By WYATT MUND
Although the presidential election is a year away, the rallying cries for the Democratic Party candidates have become quite loud as they gear up for the state primaries. The clutter of would-be presidential candidates and the miles of discussion about who would be best to “beat Trump” has obfuscated real political developments, and confused workers and students about what a candidate who actually represents them would look like.
No matter their posturing, the reality of the matter is that the Democratic and Republican parties represent two sides of the same ruling-class coin. While they clearly have their differences and squabbles, they are united in firmly backing the interests of U.S. capital through austerity at home and imperialism abroad.
Even the “radical left” darling of the capitalist Democratic Party, Bernie Sanders, has been clear in his support for border enforcement, imperialist war, and interventions. It is undeniable that both these two parties represent the bosses—big finance, big landowners, and big business. They are the parties of Wall Street and war.
For too long, the working class in the United States has been politically subordinated to the parties of the bosses. Even our unions, creations of fierce workers’ struggles across the decades, have been pressured into becoming obedient servants of the Democratic Party. Speaking generally, the union leadership’s politics have been molded to support the agenda of the Democrats. The unions are left unable to strike their own class independent political line.
What could be the solution to such a political deadlock? The answer has been given in many countries and times before—the creation of a labor party!
What is a labor party? Put simply, it’s a party based upon the working class and labor movement. A party for all those who toil for a wage, the party of the majority, the 99%, the workers. A party based on the unions and workers’ organizations as they appear and develop.
Many decry all attempts to push a “third party” in this country, but the reality is that the United States has never seen the creation of a truly mass, working-class party of its own, although the Socialist Party at the beginning of the 20th century was fairly sizable. Since then, a labor party has come close to emerging in the U.S. several times, but the task of crystalizing it was always diverted.

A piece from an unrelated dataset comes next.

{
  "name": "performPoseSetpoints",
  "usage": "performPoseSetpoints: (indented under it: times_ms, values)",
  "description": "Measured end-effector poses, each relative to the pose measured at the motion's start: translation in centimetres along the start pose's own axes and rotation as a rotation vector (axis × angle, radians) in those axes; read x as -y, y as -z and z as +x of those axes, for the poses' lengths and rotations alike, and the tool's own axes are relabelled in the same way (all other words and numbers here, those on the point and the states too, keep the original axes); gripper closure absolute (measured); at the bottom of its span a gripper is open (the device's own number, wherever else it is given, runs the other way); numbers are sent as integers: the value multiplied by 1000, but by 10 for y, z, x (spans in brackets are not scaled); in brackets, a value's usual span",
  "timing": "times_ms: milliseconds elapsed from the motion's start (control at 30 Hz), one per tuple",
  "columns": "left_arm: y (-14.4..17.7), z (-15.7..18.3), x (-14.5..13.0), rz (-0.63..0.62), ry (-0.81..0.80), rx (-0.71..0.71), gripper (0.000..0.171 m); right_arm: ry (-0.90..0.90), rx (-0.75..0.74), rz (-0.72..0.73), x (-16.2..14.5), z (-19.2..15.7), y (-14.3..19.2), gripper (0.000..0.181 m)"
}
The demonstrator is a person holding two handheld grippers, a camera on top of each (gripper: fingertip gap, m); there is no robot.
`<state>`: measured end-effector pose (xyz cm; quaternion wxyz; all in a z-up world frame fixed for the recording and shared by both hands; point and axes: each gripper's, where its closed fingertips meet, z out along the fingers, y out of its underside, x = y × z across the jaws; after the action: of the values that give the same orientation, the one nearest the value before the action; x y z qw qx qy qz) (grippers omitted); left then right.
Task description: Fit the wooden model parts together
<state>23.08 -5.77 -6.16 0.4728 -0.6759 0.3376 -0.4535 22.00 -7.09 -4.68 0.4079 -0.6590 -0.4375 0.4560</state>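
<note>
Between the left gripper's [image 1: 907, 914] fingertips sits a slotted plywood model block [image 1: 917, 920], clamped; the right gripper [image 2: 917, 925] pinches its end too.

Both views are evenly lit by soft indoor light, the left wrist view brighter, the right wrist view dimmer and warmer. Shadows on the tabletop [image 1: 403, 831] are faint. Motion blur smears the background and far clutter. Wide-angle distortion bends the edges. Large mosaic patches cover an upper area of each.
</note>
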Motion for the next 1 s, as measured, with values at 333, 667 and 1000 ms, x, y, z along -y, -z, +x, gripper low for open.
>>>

Perhaps the creation of a labor party sounds fantastic or disconnected to reality today, but on the contrary, the conditions for the emergence of a labor party are already present. Consider that since the beginning of 2018, the highest number of workers have been on strike in this country since 1986. There is rising union militancy and consciousness in America, a wave that hasn’t been seen in a generation, according to the Washington Post. The teachers’ strikes ignited the current flame, and further growth and developments have come from the hotel strikes, the Stop and Shop strike, continued mobilizations from nurses, the GM strike, and the Chicago teachers once again.
It is strikingly apparent how the bosses will readily go on the offensive in order to continue appropriating all of the value we produce. To counter that, workers, and oppressed people need to defend our livelihoods with organizations that are really our own.
Despite decades of austerity and anti-union propaganda, despite the bureaucratic union leadership’s complacency with the two-party system and stifling of independent organizing, workers in this country are once again beginning to realize that together, as labor united, they can fight and win against the bosses. Workers are going on strike and unionizing who have never done so before but who see, more and more, their class interests laid in front of them.
Rather than pay heed to this or that Democrat flavor of the week, the real political struggle emerging in this country indicates that a strong labor revival is going to gather momentum just around the corner. And as labor militancy spreads, the conditions for a wholly different kind of party in opposition to the Republicans and Democrats ripen.
A labor party born out of militant struggle would have no interest in continuing the pro-corporate destruction of the planet, have no reason to continue the brutal wars that murder countless workers overseas by using American workers as cannon fodder, have no desire to continue the racist mass incarceration of millions of Black and Brown workers who are denied due process, have no wish to carry out the xenophobic policing of borders and violence against immigrants. A labor party could strike against this society based on the needs of profit, and fight for the establishment of one based on actual human needs.
Of course, a labor party might be liable toward bureaucratization, stagnation, and degeneration—as we have seen countless times in the historical record when working-class parties have been formed in other countries. Workers and socialists would have to struggle to maintain a labor party that is fully democratic and responsive to the ranks, fighting for the interests of the working class not just in the voting booth but on the picket line and in the streets. The tasks to keep rank-and-file consciousness constant and to have the party function as a living weapon of political action will need to be maintained every step of the way.
It must be stated that a labor party would not in and of itself guarantee ultimate victory for the working class. A revolutionary socialist party is needed for that. But the struggle for a labor party and its creation would be a significant step in the larger class struggle.
The bosses already have two parties, run by and for the ruling class. To do better, we need to stand on our own two legs as an independent working-class body. We need a labor party!